* **REQUIRED ACTION**
Extract exactly those lines that lie between the start of the material and the line with "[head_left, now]", including both boundary lines and no others.

* **GIVEN INFORMATION**
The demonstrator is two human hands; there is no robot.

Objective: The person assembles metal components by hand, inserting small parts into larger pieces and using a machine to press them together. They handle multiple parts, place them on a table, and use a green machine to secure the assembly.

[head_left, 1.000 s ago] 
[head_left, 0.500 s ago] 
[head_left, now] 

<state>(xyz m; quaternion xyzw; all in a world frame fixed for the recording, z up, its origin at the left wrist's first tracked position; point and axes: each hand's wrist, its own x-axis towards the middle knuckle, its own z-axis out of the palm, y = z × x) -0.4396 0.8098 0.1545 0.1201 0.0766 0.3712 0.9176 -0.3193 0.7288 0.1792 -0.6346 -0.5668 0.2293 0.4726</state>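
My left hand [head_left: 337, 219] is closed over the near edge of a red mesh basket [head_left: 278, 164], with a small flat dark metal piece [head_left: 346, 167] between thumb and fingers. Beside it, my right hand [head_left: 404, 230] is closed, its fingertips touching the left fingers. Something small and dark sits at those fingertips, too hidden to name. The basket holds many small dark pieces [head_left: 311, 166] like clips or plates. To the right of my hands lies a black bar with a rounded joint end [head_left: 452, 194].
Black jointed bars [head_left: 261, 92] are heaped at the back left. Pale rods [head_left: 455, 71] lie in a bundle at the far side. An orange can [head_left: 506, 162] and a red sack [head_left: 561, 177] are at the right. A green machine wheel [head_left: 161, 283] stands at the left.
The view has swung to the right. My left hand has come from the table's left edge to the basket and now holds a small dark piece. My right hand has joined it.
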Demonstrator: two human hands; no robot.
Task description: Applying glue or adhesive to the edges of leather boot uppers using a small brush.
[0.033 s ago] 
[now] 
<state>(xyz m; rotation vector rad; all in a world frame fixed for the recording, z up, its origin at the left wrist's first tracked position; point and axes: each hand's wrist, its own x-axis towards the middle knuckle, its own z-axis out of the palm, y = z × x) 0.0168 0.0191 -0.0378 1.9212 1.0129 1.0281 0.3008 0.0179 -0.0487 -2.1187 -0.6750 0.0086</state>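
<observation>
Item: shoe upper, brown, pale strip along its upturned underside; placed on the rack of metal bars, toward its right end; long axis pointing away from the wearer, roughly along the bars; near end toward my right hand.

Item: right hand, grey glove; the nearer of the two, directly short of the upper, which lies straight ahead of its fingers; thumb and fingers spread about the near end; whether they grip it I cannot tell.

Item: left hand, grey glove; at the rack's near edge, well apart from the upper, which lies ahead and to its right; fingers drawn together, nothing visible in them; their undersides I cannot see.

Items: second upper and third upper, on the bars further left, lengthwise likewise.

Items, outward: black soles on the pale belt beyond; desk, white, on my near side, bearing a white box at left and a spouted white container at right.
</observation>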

* **TASK ANSWER**
The demonstrator is two human hands; there is no robot.

Objective: The person assembles metal components by hand, inserting small parts into larger pieces and using a machine to press them together. They handle multiple parts, place them on a table, and use a green machine to secure the assembly.

[head_left, 1.000 s ago] 
[head_left, 0.500 s ago] 
[head_left, now] 

Nothing remains to be done for this exercise.